The tale itself is compelling and sometimes richly realized. Johnny Joya may be a cadet in training at an area academy in an unspecified future America. He also belongs to a race of humans who, several generations before, chose to measure within the oceans in their "sea-homes," free from the strictures of land-based socio-politics, and at one with nature. Strong bigotry against them on the a part of "landers" doesn't stop Johnny and a number of other like-minded peers to aim to suit in to, and gain acceptance from, land-based society (which, after all, are people like themselves) by joining the space academy. A principal goal of this academy, a minimum of as depicted within the novel, is to send missions out into space just beyond Mars to interact within the futile capture of space "bats," diaphonous living creatures which float through the vacuum and which — the academy believes — will help humanity learn the secrets of interstellar travel if only they didn't up and die whenever they were captured.

Joya and a number of other of his sea-comrades are on one among these sorties when the self-inflicted death of 1 of the bats causes all of them severe distress, a results of the sea-peoples' greater attenuation to living things (something Dickson doesn't explain also as he should). This causes without stopping of trouble for the sea-people at the Academy, where they're already treated with fierce bigotry, and after one among Johnny's friends is beaten badly, and it becomes clear the academy goes to try to to nothing about it, Johnny decides that to aim to measure among the landlubbers is an act of abject futility, and he and his people go mass AWOL.

Their desertion triggers a greater conflict then even Johnny could have imagined, and he's forced to confront crises within himself and his community.

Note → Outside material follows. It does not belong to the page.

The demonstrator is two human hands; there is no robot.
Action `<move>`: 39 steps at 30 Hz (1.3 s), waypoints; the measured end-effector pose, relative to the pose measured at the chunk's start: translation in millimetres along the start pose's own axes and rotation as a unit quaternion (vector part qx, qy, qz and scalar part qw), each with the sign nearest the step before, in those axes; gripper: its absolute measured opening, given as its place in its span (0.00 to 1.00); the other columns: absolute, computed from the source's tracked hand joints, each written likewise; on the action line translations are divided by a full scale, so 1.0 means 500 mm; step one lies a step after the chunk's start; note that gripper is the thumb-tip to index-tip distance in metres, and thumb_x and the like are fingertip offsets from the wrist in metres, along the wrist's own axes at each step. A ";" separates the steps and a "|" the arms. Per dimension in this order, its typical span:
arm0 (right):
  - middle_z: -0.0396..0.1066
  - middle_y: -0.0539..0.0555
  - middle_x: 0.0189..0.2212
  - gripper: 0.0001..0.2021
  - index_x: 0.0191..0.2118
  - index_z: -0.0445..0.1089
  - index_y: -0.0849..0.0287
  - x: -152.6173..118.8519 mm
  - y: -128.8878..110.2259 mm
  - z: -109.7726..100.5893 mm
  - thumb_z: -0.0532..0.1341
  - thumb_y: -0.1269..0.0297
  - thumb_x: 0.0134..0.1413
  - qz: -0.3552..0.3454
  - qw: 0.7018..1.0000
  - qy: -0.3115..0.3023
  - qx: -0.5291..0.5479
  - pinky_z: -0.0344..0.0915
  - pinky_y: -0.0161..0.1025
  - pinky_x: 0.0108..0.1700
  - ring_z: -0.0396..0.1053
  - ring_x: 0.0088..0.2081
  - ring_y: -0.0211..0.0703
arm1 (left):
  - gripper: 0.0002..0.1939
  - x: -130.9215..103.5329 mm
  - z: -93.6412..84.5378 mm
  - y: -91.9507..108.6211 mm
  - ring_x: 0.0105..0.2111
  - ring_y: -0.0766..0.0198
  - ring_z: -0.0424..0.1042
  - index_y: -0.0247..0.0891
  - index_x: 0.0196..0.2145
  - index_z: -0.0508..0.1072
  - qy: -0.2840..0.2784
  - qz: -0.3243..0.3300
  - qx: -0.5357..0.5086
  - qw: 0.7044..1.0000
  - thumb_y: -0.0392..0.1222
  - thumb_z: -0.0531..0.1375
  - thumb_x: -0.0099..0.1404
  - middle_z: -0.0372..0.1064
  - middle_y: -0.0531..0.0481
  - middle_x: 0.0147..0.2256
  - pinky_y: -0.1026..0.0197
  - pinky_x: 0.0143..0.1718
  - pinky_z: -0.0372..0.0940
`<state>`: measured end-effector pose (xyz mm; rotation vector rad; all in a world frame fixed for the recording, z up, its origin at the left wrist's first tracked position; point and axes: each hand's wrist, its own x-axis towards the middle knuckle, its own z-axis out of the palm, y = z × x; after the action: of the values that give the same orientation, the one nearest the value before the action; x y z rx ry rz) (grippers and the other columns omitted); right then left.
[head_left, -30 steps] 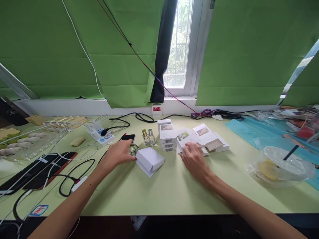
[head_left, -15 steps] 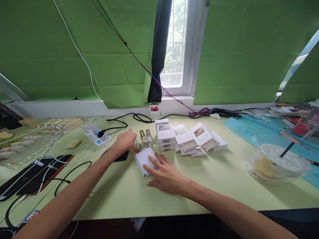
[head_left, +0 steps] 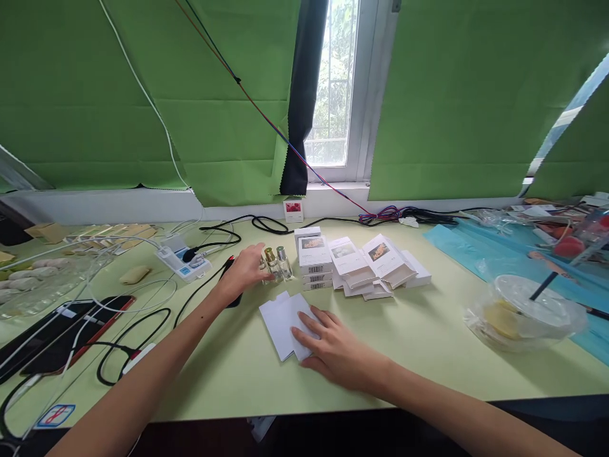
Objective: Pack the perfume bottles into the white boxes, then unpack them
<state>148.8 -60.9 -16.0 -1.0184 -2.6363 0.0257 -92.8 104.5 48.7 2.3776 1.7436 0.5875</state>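
Observation:
My right hand (head_left: 330, 346) lies with fingers spread on a white flat piece (head_left: 291, 327), which looks like two overlapping card parts on the table. My left hand (head_left: 247, 273) is at the small glass bottles, its fingers against the leftmost one, which it partly hides; whether it grips that bottle is unclear. A gold-capped bottle (head_left: 271, 261) and a silver-capped bottle (head_left: 284, 263) stand upright beside it. Just right of them is a stack of white boxes (head_left: 314, 257), then several flatter white boxes (head_left: 380, 257) lying overlapped.
A power strip (head_left: 183, 260) with cables and phones (head_left: 71, 336) lie at the left. A dark phone sits partly under my left hand. At the right stand a lidded cup in a plastic bag (head_left: 523, 311) and blue sheeting (head_left: 461, 247).
My left hand has moved right, closer to the capped bottles. My right hand has moved slightly right and nearer, and the white piece beneath it now shows as two offset parts.

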 end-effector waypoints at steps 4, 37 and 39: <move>0.67 0.67 0.64 0.27 0.62 0.66 0.63 -0.016 0.002 -0.010 0.64 0.52 0.65 -0.006 1.000 0.008 -0.004 0.67 0.57 0.62 0.64 0.64 0.68 | 0.29 -0.014 -0.005 -0.001 0.38 0.51 0.74 0.38 0.45 0.72 0.004 0.006 0.015 1.000 0.51 0.71 0.46 0.74 0.48 0.39 0.58 0.41 0.66; 0.80 0.59 0.46 0.17 0.44 0.78 0.58 -0.049 0.225 -0.197 0.69 0.55 0.50 0.355 0.796 0.392 0.295 0.74 0.47 0.44 0.77 0.41 0.51 | 0.29 -0.084 0.056 0.170 0.67 0.44 0.61 0.39 0.65 0.65 0.090 0.176 -0.014 0.980 0.45 0.62 0.69 0.62 0.39 0.66 0.42 0.66 0.61; 0.81 0.61 0.45 0.17 0.44 0.78 0.59 -0.049 0.261 -0.188 0.66 0.54 0.51 0.388 0.788 0.397 0.268 0.73 0.51 0.45 0.78 0.42 0.54 | 0.32 -0.072 0.083 0.168 0.70 0.44 0.55 0.40 0.66 0.63 0.064 0.192 0.002 0.979 0.40 0.64 0.66 0.59 0.40 0.69 0.41 0.69 0.57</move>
<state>279.0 11.4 49.8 -1.3995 -1.2221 0.4053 -11.6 48.7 30.2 2.7542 1.3280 0.8004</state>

Dickson's scenario is absorbing, and despite the story's brevity, or even due to it, Johnny and his many friends and family are richly realized characters with whom the reader immediately sympathizes. Dickson grippingly and sometimes chillingly depicts the strain between the sea-people and therefore the "landers." Timeless themes of prejudice and bullying make the book palpably contemporary even decades after it had been originally written. (The more things stay an equivalent , eh?) i used to be wishing for a more detailed history of the sea-people, just because they're so intriguing, but this oversight on Dickson's part isn't too great a liability. (Dickson does mention in his introduction that their culture is rooted therein of the Polynesian islanders'.) Neither is that the predictable "surprise" that pops up at one crucial moment. The story also carries an implicit message about humanity's destruction of the ocean and its resources. it's extremely subtly — even subliminally — woven in, and therefore the tale is stronger for that subtlety. Ultimately you click from this Shore with a true sense of satisfaction, wanting to dive in to the sequel, The Space Swimmers.